Supplied information START

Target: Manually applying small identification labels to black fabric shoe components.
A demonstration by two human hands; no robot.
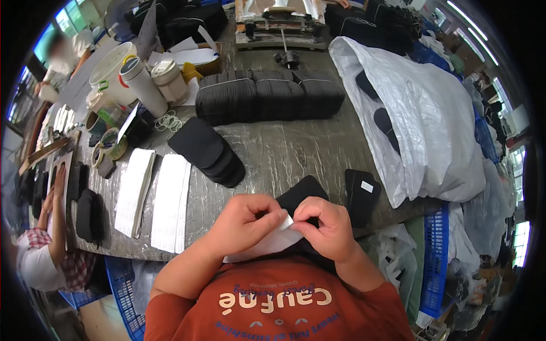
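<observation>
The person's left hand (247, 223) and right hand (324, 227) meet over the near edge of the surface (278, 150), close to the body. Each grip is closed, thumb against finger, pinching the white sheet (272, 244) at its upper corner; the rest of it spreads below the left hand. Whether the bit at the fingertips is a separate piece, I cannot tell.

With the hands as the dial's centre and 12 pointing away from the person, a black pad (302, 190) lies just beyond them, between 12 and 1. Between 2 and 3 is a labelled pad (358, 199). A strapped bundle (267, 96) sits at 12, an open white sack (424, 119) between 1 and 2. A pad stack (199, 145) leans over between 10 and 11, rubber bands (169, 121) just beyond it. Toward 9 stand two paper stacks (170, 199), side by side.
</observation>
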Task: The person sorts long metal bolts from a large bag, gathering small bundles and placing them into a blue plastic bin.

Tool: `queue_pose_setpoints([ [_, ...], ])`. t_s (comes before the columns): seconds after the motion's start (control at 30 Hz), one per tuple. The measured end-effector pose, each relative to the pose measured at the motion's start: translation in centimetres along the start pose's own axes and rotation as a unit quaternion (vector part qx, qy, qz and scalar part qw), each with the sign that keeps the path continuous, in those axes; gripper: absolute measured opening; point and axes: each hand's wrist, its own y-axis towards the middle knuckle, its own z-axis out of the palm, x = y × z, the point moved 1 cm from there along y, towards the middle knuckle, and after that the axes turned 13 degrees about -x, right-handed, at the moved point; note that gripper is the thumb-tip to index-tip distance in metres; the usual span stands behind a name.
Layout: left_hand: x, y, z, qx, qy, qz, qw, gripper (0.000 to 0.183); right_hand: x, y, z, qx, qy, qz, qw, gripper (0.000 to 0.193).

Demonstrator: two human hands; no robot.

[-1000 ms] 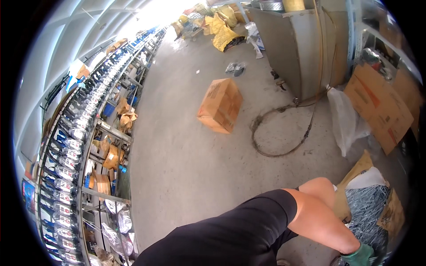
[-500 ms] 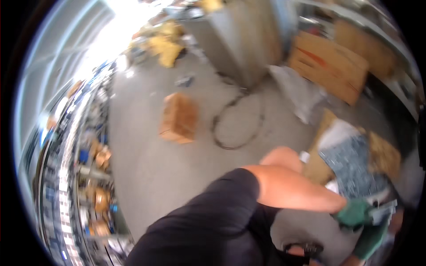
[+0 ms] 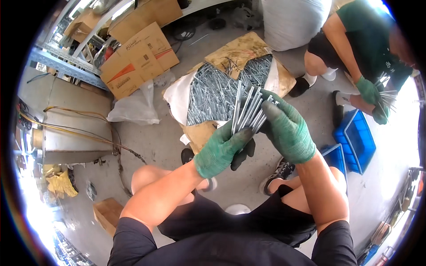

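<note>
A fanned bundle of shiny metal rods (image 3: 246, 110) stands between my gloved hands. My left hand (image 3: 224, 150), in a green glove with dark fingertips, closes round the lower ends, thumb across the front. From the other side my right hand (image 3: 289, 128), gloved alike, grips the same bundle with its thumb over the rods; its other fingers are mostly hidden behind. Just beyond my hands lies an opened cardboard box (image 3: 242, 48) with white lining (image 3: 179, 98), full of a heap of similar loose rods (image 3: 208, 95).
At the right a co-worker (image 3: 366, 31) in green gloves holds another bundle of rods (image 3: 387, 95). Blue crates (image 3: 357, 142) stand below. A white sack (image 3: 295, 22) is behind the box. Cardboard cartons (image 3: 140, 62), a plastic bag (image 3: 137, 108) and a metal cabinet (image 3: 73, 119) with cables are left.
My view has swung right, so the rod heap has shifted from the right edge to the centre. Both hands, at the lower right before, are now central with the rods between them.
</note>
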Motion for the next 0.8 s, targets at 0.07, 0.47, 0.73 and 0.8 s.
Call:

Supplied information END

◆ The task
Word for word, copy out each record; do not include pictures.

◆ Output of the task
Target: Manually applying small identification labels to black fabric shoe components.
A demonstration by two human hands; no robot.
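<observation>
The person's left hand (247, 223) and right hand (324, 227) meet over the near edge of the surface (278, 150), close to the body. Each grip is closed, thumb against finger, pinching the white sheet (272, 244) at its upper corner; the rest of it spreads below the left hand. Whether the bit at the fingertips is a separate piece, I cannot tell.

With the hands as the dial's centre and 12 pointing away from the person, a black pad (302, 190) lies just beyond them, between 12 and 1. Between 2 and 3 is a labelled pad (358, 199). A strapped bundle (267, 96) sits at 12, an open white sack (424, 119) between 1 and 2. A pad stack (199, 145) leans over between 10 and 11, rubber bands (169, 121) just beyond it. Toward 9 stand two paper stacks (170, 199), side by side.
</observation>
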Task: The person sorts long metal bolts from a large bag, gathering small bundles and placing them into a blue plastic bin.

Tool: `queue_pose_setpoints([ [_, ...], ])`. t_s (comes before the columns): seconds after the motion's start (control at 30 Hz), one per tuple. The measured end-effector pose, each relative to the pose measured at the motion's start: translation in centimetres along the start pose's own axes and rotation as a unit quaternion (vector part qx, qy, qz and scalar part qw), each with the sign that keeps the path continuous, in those axes; gripper: absolute measured opening; point and axes: each hand's wrist, its own y-axis towards the middle knuckle, its own z-axis out of the palm, x = y × z, the point moved 1 cm from there along y, towards the middle knuckle, and after that the axes turned 13 degrees about -x, right-handed, at the moved point; note that gripper is the thumb-tip to index-tip distance in metres; the usual span stands behind a name.
Layout: left_hand: x, y, z, qx, qy, qz, qw, gripper (0.000 to 0.183); right_hand: x, y, z, qx, qy, qz, qw, gripper (0.000 to 0.193).

Demonstrator: two human hands; no robot.

[-1000 ms] 
[-500 ms] 
[+0 ms] 

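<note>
A fanned bundle of shiny metal rods (image 3: 246, 110) stands between my gloved hands. My left hand (image 3: 224, 150), in a green glove with dark fingertips, closes round the lower ends, thumb across the front. From the other side my right hand (image 3: 289, 128), gloved alike, grips the same bundle with its thumb over the rods; its other fingers are mostly hidden behind. Just beyond my hands lies an opened cardboard box (image 3: 242, 48) with white lining (image 3: 179, 98), full of a heap of similar loose rods (image 3: 208, 95).
At the right a co-worker (image 3: 366, 31) in green gloves holds another bundle of rods (image 3: 387, 95). Blue crates (image 3: 357, 142) stand below. A white sack (image 3: 295, 22) is behind the box. Cardboard cartons (image 3: 140, 62), a plastic bag (image 3: 137, 108) and a metal cabinet (image 3: 73, 119) with cables are left.
My view has swung right, so the rod heap has shifted from the right edge to the centre. Both hands, at the lower right before, are now central with the rods between them.
</note>
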Motion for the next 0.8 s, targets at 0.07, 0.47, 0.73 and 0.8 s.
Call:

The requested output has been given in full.